Los meteoritos son un enigma en sí mismos. Desde su origen, el tiempo que han pasado en nuestro planeta hasta sus componentes. En esta ocasión, platicaremos de cómo es que en el interior de una de estas rocas espaciales se halló un mineral cuyo comportamiento térmico es "imposible" para la física.
Encontrado en Alemania en 1724 y bautizado como el "meteorito de Steinbach", esta roca pasó a formar parte de exhibiciones en museos dado su origen exótico y su belleza. Sin embargo, nunca llamó del todo la atención de la comunidad científica hasta que una investigación encontró lo impensable: contiene tridimita.
De manera general, la tridimita es una especie de dióxido de silicio, la cual es extremadamente rara en la Tierra.
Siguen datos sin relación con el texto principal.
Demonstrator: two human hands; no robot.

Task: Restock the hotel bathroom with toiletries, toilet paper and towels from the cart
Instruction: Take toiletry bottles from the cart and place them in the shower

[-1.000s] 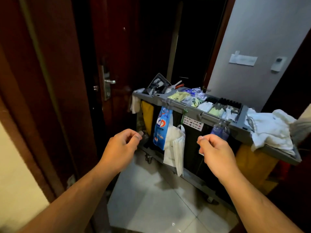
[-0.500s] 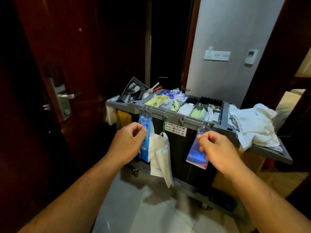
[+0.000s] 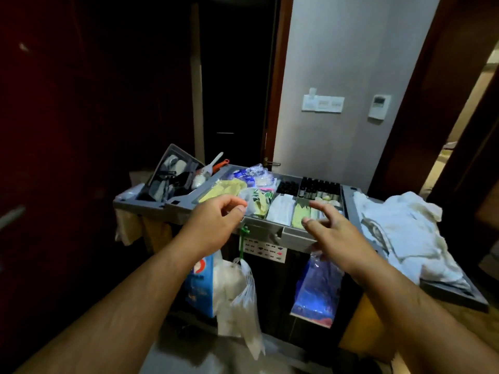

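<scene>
Cart (image 3: 297,235) near left hand (image 3: 216,224), right hand (image 3: 336,234)

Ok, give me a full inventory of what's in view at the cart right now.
cart: one, grey, centre
tilted caddy: one, grey, left end of cart top
yellow packets: several, front left compartment
white packets: several, front middle compartment
small bottles: a row, dark, back right compartments
towels: one heap, white, cart's right shelf
white bag: one, hanging from cart front
blue-and-white pack: one, left of white bag
blue bag: one, hanging front right
switch plate: one, white, wall behind
thermostat: one, white, right of switch plate
left hand: fingers curled, nothing visibly held
right hand: fingers spread over front compartments
</scene>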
Se trata de un polimorfismo del cuarzo generado únicamente en condiciones extremas de temperatura y presión. Características imposibles de darse dentro de la geología terrestre.
Si nos ponemos técnicos, la tridimita del meteorito de Steinbach es capaz de mantener una conductividad térmica constante entre los −193 hasta 107 grados de temperatura. En otras palabras, puede conducir el calor en medio del gélido frío en Islandia o una abrazadora ola de calor en el desierto. Lo interesante: ningún otro material conocido se comporta así.
Como contexto, hace casi 20 años un grupo de científicos desarrolló una ecuación teórica en la que se propuso la existencia de materiales con conductividad térmica invariante a la temperatura. La cuestión es que nunca nadie había encontrado un material con dicha capacidad, la cual es una rareza en sí misma.
Ahora bien, en caso de que la tridimita pudiera utilizarse, ayudaría al diseño de dispositivos electrónicos que no se sobrecalientan, así como sistemas de aislamiento aeroespacial. Una eficiencia impensable bajo las leyes de la física. Esto porque la ciencia solía pensar que un material sólido debía ser o un cristal o un vidrio.
Por sus propiedades térmicas, el calor se movía de forma distinta, según fuera el material en cuestión. Por ejemplo, al subir la temperatura en los cristales, el calor se transmite peor; en los vidrios, ocurre al revés y se transmite mejor. Durante años, estas reglas se consideraron fijas. El meteorito de Meteorito de Steinbach rompe esa idea.
Resulta que su material mezcla características de ambos. La tridimita del meteorito tiene enlaces ordenados como un cristal, pero colocados de forma desordenada como un vidrio. Gracias a eso, combina dos formas de mover el calor y ambas se equilibran. En resumen: hace que su conductividad térmica se mantenga estable.
El descubrimiento de los científicos se dio gracias a que vieron que los átomos de silicio seguían una secuencia de "orden de rango medio". No estaban perfectamente acomodadas, pero tampoco al azar. Algo que anteriormente solo existía en modelos matemáticos. El problema, claro está, radica en la escases del material dado que la muestra se encuentra en un meteorito de hace tres siglos.